**Material provided**
--- --- ---

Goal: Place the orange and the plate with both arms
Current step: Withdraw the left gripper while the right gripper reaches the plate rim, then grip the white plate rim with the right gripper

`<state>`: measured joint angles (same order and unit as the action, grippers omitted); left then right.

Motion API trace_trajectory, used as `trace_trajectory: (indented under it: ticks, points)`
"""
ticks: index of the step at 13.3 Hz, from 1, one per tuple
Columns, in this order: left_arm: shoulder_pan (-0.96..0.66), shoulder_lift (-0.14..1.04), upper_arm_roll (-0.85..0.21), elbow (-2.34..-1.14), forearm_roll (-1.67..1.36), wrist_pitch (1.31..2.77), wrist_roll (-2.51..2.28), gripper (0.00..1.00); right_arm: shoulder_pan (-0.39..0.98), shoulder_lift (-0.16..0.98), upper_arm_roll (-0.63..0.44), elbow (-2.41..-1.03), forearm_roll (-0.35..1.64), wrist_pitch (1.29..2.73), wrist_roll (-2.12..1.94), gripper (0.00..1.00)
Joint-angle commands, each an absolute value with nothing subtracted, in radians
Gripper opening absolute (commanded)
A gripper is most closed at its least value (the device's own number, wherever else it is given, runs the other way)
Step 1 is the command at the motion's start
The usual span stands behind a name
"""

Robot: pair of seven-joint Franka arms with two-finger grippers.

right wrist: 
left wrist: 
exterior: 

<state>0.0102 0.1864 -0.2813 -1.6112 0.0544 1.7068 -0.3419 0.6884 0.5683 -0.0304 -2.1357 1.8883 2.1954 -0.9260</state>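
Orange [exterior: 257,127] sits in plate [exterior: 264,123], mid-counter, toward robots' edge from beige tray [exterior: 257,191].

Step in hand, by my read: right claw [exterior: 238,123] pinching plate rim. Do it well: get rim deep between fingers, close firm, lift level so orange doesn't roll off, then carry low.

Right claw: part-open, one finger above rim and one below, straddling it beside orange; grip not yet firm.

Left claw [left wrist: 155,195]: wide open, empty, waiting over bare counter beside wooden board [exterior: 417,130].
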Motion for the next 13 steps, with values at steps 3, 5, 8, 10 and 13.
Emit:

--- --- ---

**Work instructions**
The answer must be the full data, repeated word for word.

**Exercise solution**
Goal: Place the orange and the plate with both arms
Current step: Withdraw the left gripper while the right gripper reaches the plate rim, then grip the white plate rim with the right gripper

`<state>`: measured joint angles (same order and unit as the action, grippers omitted); left then right.

Motion API trace_trajectory, used as `trace_trajectory: (indented under it: ticks, points)`
"""
ticks: index of the step at 13.3 Hz, from 1, one per tuple
Columns, in this order: left_arm: shoulder_pan (-0.96..0.66), shoulder_lift (-0.14..1.04), upper_arm_roll (-0.85..0.21), elbow (-2.34..-1.14), forearm_roll (-1.67..1.36), wrist_pitch (1.31..2.77), wrist_roll (-2.51..2.28), gripper (0.00..1.00); right_arm: shoulder_pan (-0.39..0.98), shoulder_lift (-0.16..0.98), upper_arm_roll (-0.63..0.44), elbow (-2.41..-1.03), forearm_roll (-0.35..1.64), wrist_pitch (1.29..2.73), wrist_roll (-2.12..1.94), gripper (0.00..1.00)
Joint-angle commands, each an absolute value with nothing subtracted, in radians
Gripper opening absolute (commanded)
A gripper is most closed at its least value (the device's own number, wherever else it is given, runs the other way)
Step 1 is the command at the motion's start
The usual span stands behind a name
"""

Robot: pair of seven-joint Franka arms with two-finger grippers.

right wrist: 
left wrist: 
exterior: 

<state>0.0102 0.1864 -0.2813 -1.6112 0.0544 1.7068 -0.3419 0.6884 0.5683 -0.0304 -2.1357 1.8883 2.1954 -0.9260</state>
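Orange [exterior: 257,127] sits in plate [exterior: 264,123], mid-counter, toward robots' edge from beige tray [exterior: 257,191].

Step in hand, by my read: right claw [exterior: 238,123] pinching plate rim. Do it well: get rim deep between fingers, close firm, lift level so orange doesn't roll off, then carry low.

Right claw: part-open, one finger above rim and one below, straddling it beside orange; grip not yet firm.

Left claw [left wrist: 155,195]: wide open, empty, waiting over bare counter beside wooden board [exterior: 417,130].
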Motion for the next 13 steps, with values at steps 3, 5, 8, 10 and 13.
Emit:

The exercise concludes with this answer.